PROBLEM REQUIREMENTS
Copy the data that follows, character for character, minus the pictures.

SOURCE MATERIAL
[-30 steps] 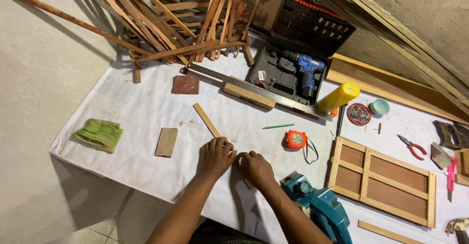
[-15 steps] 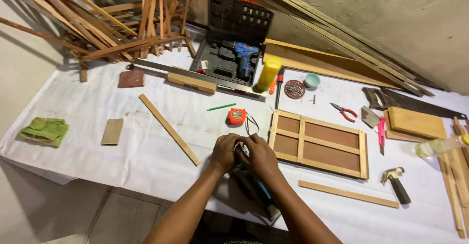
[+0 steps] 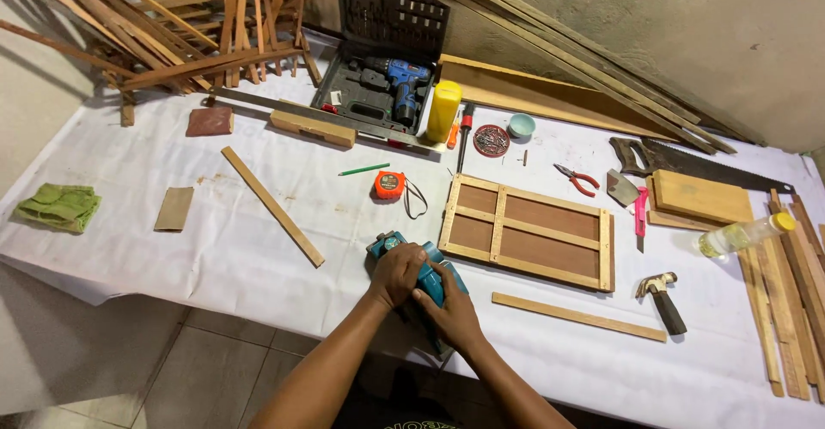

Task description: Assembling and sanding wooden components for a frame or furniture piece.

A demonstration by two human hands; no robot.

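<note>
Both hands grip the teal electric hand planer (image 3: 418, 276) at the table's near edge: left hand (image 3: 398, 274) closed over its front, right hand (image 3: 447, 309) wrapped behind. Just right lies a framed wooden panel (image 3: 526, 232) (flat); farther, an orange tape measure (image 3: 388, 185).

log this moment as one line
left hand: on planer | right hand: on planer | frame: beside | table: under

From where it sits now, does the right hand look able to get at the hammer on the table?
Probably yes. The right hand rests on the teal power planer, and the hammer lies to its right on the white table cover. Only a thin wooden strip lies flat between them, so nothing blocks a sideways reach.
</note>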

REPLY
[-30 steps] 
[-15 steps] 
[+0 steps] 

Task description: Assembling and sanding wooden components for a frame or furniture piece.

A demonstration by two human hands; no robot.

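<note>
Both hands grip the teal electric hand planer (image 3: 418, 276) at the table's near edge: left hand (image 3: 398, 274) closed over its front, right hand (image 3: 447, 309) wrapped behind. Just right lies a framed wooden panel (image 3: 526, 232) (flat); farther, an orange tape measure (image 3: 388, 185).

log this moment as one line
left hand: on planer | right hand: on planer | frame: beside | table: under

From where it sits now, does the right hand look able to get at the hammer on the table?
Probably yes. The right hand rests on the teal power planer, and the hammer lies to its right on the white table cover. Only a thin wooden strip lies flat between them, so nothing blocks a sideways reach.
</note>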

The response to this exercise is done.